Em mais uma decisão desastrosa de transferir a demarcação das terras indígenas e quilombolas para o Ministério da Agricultura, o presidente Jair Bolsonaro fere a Constituição de 1988 que reconhece o direito dos povos às suas terras tradicionais e coloca suas vidas em risco.
Essas funções eram até então atribuídas no caso das Terras indígenas à Funai (Fundação Nacional do Índio) vinculada ao Ministério da Justiça e as Terras Quilombolas ao Instituto Nacional de Colonização e Reforma Agrária (Incra) vinculada à Casa Civil.
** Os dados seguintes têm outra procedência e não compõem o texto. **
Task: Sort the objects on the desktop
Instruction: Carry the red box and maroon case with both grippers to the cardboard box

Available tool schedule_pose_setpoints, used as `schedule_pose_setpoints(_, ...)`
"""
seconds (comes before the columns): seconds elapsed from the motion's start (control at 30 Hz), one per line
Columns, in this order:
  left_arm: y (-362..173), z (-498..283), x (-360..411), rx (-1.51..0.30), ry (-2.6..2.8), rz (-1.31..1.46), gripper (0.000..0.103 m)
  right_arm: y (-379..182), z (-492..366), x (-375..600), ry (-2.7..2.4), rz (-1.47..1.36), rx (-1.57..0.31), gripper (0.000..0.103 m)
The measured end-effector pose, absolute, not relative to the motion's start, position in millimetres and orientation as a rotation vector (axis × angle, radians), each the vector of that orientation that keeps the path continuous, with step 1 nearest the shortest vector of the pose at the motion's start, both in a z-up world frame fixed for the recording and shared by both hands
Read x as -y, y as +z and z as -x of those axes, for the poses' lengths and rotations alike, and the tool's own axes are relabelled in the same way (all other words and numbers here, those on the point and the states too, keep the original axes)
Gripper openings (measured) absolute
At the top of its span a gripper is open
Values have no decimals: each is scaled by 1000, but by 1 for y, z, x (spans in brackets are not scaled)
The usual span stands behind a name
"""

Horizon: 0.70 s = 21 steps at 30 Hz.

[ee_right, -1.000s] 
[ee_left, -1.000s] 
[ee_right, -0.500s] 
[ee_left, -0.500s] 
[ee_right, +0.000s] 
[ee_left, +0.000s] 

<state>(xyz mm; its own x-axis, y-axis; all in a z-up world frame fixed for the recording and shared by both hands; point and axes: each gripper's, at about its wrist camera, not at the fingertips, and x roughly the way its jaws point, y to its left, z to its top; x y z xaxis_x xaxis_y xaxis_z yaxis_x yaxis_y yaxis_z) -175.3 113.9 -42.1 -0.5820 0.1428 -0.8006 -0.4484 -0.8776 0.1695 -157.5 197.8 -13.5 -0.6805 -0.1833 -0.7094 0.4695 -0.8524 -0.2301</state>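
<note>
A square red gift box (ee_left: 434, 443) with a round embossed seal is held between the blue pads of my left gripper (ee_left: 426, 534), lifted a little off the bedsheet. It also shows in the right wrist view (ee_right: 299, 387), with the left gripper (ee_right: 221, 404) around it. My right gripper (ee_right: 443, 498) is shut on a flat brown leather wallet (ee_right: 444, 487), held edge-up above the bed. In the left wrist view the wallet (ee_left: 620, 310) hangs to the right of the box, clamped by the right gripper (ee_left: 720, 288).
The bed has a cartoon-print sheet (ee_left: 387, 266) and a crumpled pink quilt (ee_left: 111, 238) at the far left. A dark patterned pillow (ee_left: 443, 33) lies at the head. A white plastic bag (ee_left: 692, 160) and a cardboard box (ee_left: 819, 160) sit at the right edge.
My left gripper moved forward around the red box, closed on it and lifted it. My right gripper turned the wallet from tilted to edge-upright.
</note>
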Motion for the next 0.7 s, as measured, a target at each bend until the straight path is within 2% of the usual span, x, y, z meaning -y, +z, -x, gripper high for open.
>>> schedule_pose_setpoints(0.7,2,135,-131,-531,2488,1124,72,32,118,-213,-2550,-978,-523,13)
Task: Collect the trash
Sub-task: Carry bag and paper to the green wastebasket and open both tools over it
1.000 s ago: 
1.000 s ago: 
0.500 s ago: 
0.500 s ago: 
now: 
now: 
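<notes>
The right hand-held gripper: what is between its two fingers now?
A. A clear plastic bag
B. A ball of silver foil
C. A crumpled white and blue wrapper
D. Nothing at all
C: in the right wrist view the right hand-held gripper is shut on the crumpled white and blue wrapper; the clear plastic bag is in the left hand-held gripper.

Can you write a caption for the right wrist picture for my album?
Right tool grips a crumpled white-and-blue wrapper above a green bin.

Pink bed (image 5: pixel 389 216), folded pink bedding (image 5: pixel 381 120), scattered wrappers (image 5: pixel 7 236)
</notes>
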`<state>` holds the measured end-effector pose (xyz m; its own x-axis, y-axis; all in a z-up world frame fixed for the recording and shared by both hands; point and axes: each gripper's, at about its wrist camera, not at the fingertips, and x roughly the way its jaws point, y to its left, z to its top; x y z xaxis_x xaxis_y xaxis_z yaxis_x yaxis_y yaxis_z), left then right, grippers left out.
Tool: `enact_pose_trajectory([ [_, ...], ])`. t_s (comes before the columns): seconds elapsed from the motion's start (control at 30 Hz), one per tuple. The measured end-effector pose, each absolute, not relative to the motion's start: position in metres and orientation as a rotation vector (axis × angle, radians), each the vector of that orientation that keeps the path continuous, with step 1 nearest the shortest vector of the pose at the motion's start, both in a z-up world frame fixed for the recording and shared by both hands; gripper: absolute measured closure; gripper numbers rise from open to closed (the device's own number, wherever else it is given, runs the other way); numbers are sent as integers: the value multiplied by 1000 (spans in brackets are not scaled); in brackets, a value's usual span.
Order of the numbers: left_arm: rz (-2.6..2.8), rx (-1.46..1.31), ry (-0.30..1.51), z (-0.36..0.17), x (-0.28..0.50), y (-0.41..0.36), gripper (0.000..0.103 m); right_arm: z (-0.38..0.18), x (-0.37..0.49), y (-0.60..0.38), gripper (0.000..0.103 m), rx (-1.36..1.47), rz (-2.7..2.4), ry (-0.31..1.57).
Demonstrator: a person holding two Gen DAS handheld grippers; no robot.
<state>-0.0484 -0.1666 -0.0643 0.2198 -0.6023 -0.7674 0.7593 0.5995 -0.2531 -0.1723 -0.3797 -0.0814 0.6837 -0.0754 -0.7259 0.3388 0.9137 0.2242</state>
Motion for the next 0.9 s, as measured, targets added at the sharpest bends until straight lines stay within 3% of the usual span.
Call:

A decisão também ignora a Convenção nº 169 da Organização Internacional do Trabalho (OIT), o instrumento internacional mais atualizado e abrangente em respeito às condições de vida e trabalho dos indígenas, aprovada no dia 19 de junho de 2002, quando o Brasil adere as diretrizes do primeiro documento internacional a tratar de temas fundamentais em relação às populações tradicionais.
De acordo com a Convenção, as terras indígenas, quilombolas e povos tradicionais devem ser concebidas como a integralidade do meio ambiente das áreas ocupadas ou usadas pelos povos indígenas e tradicionais abarcando, portanto, aspectos de natureza coletiva e de direitos econômicos, sociais e culturais além dos direitos civis.
Quem assume o Ministério da Agricultura é Teresa Cristina da Costa, que antes liderava a bancada do Agronegócio da Câmara Federal. Ou seja, ao delegar as demarcações de terras ao Ministério da Agricultura, sob o comando e a influência dos que desde sempre protagonizaram os grandes conflitos contra a demarcação das terras, o governo obviamente toma parte em favor de parte envolvida no conflito e contra o direito dos povos indígenas e quilombolas no Brasil.
A população indígena representa hoje, segundo o censo de 2010 um total de 817.963 mil pessoas, de 305 diferentes etnias e 274 idiomas. Presentes nas cinco regiões do Brasil com maior concentração nos estados do Norte (305.873) e Nordeste (208,691) com cerca de 25% da população. Pernambuco tem a segunda maior população indígena no Nordeste.
A população Quilombola só constará nos dados do IBGE em 2020. Desde a Constituinte de 1988 foram 2847 comunidades quilombolas certificadas, a maioria delas depois de 2003, quando foi editado o Decreto 4887, que traz os procedimentos de identificação, reconhecimento, delimitação, demarcação e titulação das terras ocupadas por quilombolas.
Nos últimos 15 anos, 206 áreas quilombolas com cerca de 13 mil famílias foram tituladas pelo Instituto Nacional de Colonização e Reforma Agrária (Incra), órgão que executa a titulação das terras já identificadas e reconhecidas, mesmo assim menos de 7% estão regularizadas no Brasil. Hoje existem 977 processos de demarcação abertos só no Nordeste e 57 processos em Pernambuco.
Esse é o retrato de um país que tenta se construir como nação, mas que tem no seu encalço uma elite que insiste em condenar parcelas da sociedade da margem, invisível. Os retrocessos começam por aqueles que parecem invisíveis, mas objetivam o completa destruição das forças que compõe um povo: os que trabalham e lutam.